## [WHAT YOU SHOULD DO]
Each line of the listing that includes the string "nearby" needs to be located and copied.

━━━

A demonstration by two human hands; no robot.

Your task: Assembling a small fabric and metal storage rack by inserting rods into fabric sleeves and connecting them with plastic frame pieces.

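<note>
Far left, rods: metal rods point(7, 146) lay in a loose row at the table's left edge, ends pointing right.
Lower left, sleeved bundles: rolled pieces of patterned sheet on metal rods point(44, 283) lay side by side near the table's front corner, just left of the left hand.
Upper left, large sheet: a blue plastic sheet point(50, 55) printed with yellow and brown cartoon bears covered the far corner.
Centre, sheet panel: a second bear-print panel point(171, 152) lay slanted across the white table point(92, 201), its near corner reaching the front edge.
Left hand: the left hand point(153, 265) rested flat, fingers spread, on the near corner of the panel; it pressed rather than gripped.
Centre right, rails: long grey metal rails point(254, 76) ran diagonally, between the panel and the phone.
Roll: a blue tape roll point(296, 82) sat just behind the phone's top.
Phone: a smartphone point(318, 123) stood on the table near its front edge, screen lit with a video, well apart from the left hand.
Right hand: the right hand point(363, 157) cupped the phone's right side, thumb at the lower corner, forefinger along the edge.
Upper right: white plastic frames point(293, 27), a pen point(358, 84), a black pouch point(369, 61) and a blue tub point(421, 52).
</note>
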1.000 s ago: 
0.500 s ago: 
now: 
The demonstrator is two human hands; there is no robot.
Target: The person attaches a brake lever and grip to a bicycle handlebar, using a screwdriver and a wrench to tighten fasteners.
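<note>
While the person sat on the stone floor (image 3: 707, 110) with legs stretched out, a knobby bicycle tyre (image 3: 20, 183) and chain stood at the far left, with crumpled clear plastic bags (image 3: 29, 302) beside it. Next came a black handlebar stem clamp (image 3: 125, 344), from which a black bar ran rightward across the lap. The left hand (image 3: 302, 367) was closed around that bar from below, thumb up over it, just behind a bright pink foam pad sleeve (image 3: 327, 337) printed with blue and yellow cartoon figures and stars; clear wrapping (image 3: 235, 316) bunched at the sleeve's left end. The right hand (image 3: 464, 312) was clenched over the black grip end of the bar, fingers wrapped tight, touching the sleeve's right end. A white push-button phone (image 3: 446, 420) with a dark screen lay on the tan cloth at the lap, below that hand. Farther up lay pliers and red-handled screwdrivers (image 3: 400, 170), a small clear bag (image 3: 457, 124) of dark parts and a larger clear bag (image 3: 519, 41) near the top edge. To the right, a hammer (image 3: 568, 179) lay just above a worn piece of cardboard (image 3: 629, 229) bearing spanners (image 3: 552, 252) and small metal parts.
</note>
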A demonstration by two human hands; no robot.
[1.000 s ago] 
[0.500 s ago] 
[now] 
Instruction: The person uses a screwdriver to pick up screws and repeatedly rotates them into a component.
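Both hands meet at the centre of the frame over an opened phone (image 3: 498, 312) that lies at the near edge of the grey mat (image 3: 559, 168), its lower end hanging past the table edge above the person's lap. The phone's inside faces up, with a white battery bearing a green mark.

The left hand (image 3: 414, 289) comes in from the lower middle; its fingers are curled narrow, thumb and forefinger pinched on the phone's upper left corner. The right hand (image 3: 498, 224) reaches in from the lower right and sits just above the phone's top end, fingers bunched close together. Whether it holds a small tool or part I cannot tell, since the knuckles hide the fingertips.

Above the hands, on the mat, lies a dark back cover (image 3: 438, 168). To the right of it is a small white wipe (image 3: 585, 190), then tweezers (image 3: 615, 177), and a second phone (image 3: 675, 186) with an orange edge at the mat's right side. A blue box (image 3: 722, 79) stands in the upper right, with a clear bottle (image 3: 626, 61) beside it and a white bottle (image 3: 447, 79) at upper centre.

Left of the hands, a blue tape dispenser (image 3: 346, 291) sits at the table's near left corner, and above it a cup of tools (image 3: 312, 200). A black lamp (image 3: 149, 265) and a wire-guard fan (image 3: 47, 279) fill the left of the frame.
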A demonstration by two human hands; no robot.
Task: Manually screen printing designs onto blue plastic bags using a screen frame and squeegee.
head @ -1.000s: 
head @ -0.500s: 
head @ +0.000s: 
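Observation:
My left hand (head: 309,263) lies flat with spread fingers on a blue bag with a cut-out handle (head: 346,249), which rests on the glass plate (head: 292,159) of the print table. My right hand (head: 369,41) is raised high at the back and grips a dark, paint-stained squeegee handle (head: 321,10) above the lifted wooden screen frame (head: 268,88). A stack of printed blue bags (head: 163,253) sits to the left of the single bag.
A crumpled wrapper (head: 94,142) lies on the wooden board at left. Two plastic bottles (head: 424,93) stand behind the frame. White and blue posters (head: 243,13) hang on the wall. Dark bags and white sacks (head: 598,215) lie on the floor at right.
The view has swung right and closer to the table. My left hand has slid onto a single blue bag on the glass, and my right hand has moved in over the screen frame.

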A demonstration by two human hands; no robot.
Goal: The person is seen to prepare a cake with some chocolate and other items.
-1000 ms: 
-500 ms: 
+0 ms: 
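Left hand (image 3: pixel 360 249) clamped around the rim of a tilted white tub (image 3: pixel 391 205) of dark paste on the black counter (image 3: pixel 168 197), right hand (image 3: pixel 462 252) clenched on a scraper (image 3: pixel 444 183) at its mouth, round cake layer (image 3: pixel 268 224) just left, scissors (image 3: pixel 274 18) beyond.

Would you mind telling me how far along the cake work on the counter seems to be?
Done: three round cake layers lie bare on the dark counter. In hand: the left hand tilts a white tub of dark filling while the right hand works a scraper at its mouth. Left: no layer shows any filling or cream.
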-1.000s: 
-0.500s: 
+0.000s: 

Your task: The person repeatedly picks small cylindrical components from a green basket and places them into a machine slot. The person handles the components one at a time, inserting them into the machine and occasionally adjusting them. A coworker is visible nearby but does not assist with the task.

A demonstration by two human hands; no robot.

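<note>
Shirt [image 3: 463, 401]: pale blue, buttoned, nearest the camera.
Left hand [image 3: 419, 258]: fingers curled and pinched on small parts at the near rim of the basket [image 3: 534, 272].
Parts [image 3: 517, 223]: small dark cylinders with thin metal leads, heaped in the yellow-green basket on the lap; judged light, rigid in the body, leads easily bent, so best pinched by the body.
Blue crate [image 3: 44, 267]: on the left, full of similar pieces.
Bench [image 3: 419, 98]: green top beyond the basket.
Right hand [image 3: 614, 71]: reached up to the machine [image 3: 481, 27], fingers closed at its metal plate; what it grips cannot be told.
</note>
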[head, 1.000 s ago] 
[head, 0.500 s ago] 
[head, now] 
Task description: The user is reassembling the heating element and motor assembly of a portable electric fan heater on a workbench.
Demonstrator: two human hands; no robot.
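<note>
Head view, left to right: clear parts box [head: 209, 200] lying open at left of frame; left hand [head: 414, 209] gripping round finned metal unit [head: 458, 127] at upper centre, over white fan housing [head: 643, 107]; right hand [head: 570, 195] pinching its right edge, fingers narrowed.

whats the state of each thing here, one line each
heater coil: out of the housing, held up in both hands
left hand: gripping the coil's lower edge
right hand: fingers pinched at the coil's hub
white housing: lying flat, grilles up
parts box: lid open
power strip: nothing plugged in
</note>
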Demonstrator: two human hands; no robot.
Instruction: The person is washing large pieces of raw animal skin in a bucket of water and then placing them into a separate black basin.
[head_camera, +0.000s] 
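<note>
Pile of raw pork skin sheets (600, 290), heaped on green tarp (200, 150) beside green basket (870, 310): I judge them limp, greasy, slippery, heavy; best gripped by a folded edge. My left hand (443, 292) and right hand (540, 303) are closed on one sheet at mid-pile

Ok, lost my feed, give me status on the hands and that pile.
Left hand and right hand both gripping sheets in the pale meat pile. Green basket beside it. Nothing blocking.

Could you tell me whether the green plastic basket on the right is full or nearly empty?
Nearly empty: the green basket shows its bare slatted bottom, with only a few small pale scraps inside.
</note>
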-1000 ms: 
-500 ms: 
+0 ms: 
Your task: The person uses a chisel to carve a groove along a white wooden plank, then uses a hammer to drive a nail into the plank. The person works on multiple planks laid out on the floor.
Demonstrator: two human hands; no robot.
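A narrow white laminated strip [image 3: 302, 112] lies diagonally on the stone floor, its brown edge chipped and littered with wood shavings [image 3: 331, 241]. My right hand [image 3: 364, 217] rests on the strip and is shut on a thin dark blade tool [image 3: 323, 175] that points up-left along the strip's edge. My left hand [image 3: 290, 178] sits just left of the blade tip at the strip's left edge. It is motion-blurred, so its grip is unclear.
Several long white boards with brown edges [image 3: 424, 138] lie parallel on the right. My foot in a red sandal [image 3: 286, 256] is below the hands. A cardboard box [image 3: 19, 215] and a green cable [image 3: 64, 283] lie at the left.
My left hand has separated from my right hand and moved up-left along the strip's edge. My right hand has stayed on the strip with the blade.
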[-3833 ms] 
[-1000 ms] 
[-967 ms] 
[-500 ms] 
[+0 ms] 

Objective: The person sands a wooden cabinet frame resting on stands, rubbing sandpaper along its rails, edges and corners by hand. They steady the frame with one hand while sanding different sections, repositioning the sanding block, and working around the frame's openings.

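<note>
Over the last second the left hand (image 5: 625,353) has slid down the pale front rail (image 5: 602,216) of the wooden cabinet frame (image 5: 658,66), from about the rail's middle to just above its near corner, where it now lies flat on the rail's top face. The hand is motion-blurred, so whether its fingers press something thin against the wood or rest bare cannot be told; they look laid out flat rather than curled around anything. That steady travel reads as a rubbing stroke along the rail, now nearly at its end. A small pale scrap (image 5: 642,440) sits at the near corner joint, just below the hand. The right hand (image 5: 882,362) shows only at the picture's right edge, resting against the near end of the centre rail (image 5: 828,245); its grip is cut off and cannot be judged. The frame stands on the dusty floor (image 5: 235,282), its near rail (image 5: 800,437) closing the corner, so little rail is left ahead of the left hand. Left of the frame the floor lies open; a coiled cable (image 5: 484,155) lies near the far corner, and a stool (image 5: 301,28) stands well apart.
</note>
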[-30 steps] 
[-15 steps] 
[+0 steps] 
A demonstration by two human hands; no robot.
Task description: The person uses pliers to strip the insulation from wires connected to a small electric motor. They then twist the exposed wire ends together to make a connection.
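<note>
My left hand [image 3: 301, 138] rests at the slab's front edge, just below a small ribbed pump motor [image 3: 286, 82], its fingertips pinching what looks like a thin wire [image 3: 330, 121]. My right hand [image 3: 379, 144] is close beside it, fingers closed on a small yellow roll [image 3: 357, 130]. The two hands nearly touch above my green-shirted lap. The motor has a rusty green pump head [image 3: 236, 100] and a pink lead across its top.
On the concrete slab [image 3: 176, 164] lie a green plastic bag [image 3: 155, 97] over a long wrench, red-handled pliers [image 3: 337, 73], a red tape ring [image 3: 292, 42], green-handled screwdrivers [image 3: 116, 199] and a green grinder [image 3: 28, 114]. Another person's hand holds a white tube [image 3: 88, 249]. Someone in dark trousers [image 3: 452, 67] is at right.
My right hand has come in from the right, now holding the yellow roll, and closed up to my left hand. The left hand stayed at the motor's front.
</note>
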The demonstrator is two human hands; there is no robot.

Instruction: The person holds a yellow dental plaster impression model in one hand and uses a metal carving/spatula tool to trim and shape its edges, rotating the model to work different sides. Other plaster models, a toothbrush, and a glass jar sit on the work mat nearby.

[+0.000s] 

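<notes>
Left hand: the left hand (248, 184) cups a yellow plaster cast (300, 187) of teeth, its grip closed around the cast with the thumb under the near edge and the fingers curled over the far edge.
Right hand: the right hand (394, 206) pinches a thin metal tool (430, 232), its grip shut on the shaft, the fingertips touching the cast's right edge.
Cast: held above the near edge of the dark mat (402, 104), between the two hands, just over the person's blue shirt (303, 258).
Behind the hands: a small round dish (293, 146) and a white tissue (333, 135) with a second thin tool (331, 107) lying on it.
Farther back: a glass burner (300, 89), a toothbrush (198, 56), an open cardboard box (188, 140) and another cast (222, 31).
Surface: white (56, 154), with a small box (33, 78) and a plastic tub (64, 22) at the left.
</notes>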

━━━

## [RESULT OF THE TASK]
Your task: The person repeatedly picks small cylindrical components from a green basket and places them into a machine slot. The person handles the components one at a time, inserting them into the machine and occasionally adjusting them. A coworker is visible nearby but does not assist with the task.
Instruction: The person holds a yellow dental plaster impression model in one hand and uses a metal carving/spatula tool to trim and shape its edges, rotating the model to work different sides. Other plaster models, a toothbrush, and a glass jar sit on the work mat nearby.

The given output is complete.